Un approccio basato sull’interleuchina-2
Stimolare le difese immunitarie è fondamentale per potenziare la risposta alle terapie nei soggetti affetti da depressione e disturbo bipolare, secondo un’indagine condotta in Italia e finanziata dall’Unione Europea. Lo studio, pubblicato su ‘Brain Behavior and Immunity‘ e condotto da Francesco Benedetti, a capo dell’Unità di ricerca in Psichiatria e Psicobiologia clinica presso l’Irccs ospedale San Raffaele di Milano-Turro e professore di Psichiatria all’università Vita-Salute San Raffaele, insieme a Sara Poletti, ricercatrice dell’Unità di Psichiatria e Psicobiologia del San Raffaele-Turro, ha evidenziato l’importanza di tale approccio. Gli autori affermano che la ricerca ha dimostrato “per la prima volta la sicurezza e l’efficacia della somministrazione di interleuchina-2 a dosaggi bassi nei pazienti affetti da depressione maggiore (Mdd) e disturbo bipolare (Bd)“.
Frequentemente, nei percorsi terapeutici si osservano numerose ricadute, determinando ciò che gli specialisti identificano come depressione refrattaria alle cure. Le conseguenze sono particolarmente gravi nel caso del disturbo bipolare, caratterizzato da un alto tasso di fallimento terapeutico. Inoltre, la depressione è accompagnata da uno stato infiammatorio che coinvolge l’intero organismo quando non risponde ai trattamenti convenzionali.
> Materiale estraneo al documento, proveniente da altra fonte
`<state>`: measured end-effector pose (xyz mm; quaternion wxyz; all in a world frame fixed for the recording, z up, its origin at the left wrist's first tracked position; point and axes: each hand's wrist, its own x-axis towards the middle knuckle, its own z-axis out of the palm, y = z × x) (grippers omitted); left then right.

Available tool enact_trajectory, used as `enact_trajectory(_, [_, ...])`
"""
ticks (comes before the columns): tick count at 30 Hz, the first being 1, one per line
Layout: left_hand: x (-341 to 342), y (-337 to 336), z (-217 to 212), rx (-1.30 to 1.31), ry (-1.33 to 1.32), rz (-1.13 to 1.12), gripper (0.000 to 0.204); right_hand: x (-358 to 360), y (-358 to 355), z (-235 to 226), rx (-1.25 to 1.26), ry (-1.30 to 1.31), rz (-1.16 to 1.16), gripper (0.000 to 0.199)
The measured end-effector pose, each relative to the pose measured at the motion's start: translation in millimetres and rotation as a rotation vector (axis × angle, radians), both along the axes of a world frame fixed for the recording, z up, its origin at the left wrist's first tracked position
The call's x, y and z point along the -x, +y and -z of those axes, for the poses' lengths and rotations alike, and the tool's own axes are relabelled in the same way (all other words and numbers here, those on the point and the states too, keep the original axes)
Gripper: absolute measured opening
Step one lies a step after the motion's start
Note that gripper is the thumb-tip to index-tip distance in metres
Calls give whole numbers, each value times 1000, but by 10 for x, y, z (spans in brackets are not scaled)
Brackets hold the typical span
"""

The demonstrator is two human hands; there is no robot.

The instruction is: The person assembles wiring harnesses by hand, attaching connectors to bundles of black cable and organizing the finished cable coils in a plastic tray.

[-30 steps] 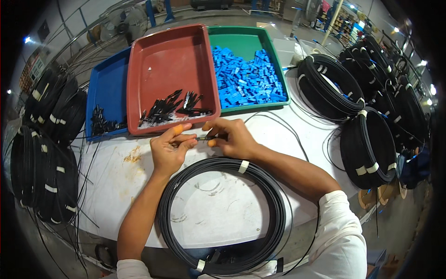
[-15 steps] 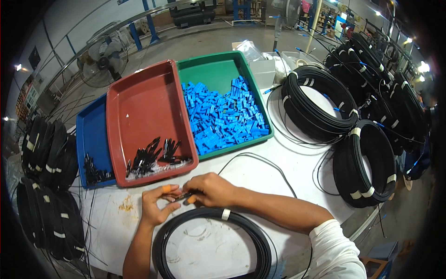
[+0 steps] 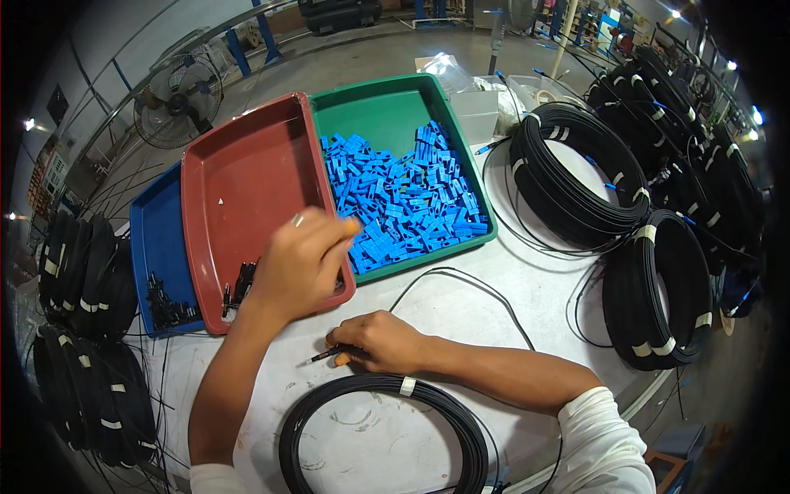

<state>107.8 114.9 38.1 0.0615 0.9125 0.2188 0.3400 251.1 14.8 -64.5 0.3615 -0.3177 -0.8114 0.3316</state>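
My right hand (image 3: 383,342) rests on the table, its fingers closed round the end of a black cable with a slim black connector (image 3: 323,356) sticking out to the left. Over the right rim of the red tray (image 3: 247,181) hangs my left hand (image 3: 300,263), fingers stretched toward the blue connector housings (image 3: 403,198) heaped in the green tray (image 3: 370,111). Its thumb is apart from the fingers, and nothing shows in it. Orange tape wraps a fingertip on each hand. Below my right hand lies a coil of black cable (image 3: 298,420) with a white band.
Thin black parts lie in the blue tray (image 3: 169,309) and, partly behind my left hand, in the red one. Banded black cable coils (image 3: 576,181) stand at the right, with more coils (image 3: 90,395) stacked left. A fan (image 3: 177,103) stands beyond the table.
My left hand has left my right hand and the cable end, moving up and forward over the red tray's edge. My right hand stays low, and the connector's tip now shows.
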Motion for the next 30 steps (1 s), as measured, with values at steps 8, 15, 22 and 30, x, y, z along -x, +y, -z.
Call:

Come messo in luce dalla ricerca condotta presso il San Raffaele, i pazienti affetti da depressione sono più suscettibili a condizioni infiammatorie e autoimmuni. È proprio da queste malattie che può originarsi la depressione anche in individui precedentemente non affetti. Di conseguenza, gli scienziati hanno formulato l’ipotesi di potenziare gli elementi regolatori del sistema immunitario, anziché bloccarne le funzioni, canalizzandone l’attività, come riportato dal Nurse Times.
Attivare le difese immunitarie per trattare la depressione
Un approccio rivoluzionario nei protocolli terapeutici
Gli specialisti del San Raffaele hanno impiegato l’interleuchina-2 (Il-2), una sostanza presente naturalmente nell’organismo con funzioni di regolazione del sistema immunitario, capace di influenzare l’attività dei linfociti T: questa sostanza favorisce la generazione di nuove cellule e la regolazione delle loro funzioni in relazione all’immunità e all’infiammazione. Il suo effetto anti-infiammatorio è già riconosciuto in altre condizioni autoimmuni ed è attualmente disponibile sul mercato. Lo studio ha confermato che “gli aspetti immuno-infiammatori rappresentano bersagli promettenti per il trattamento antidepressivo, e che il riequilibrio tra le componenti infiammatorie e regolatorie del sistema immunitario può costituire una nuova strategia terapeutica per la depressione resistente“.
Secondo Poletti, questo “rappresenta il primo studio randomizzato controllato a sostegno della teoria che il potenziamento del sistema immunitario, specialmente delle cellule T, possa costituire un efficace metodo per correggere le irregolarità immuno-infiammatorie legate ai disturbi dell’umore e simultaneamente migliorare la risposta agli antidepressivi”. Benedetti concorda: “Riteniamo che i nostri risultati possano influenzare la pratica medica. Infatti, questa ricerca ha dimostrato gli effetti terapeutici dell’interleuchina-2 a dosaggi ridotti senza manifestare effetti indesiderati. Speriamo che tali risultati possano aprire la strada a un nuovo approccio nel trattamento della depressione refrattaria alle terapie convenzionali“.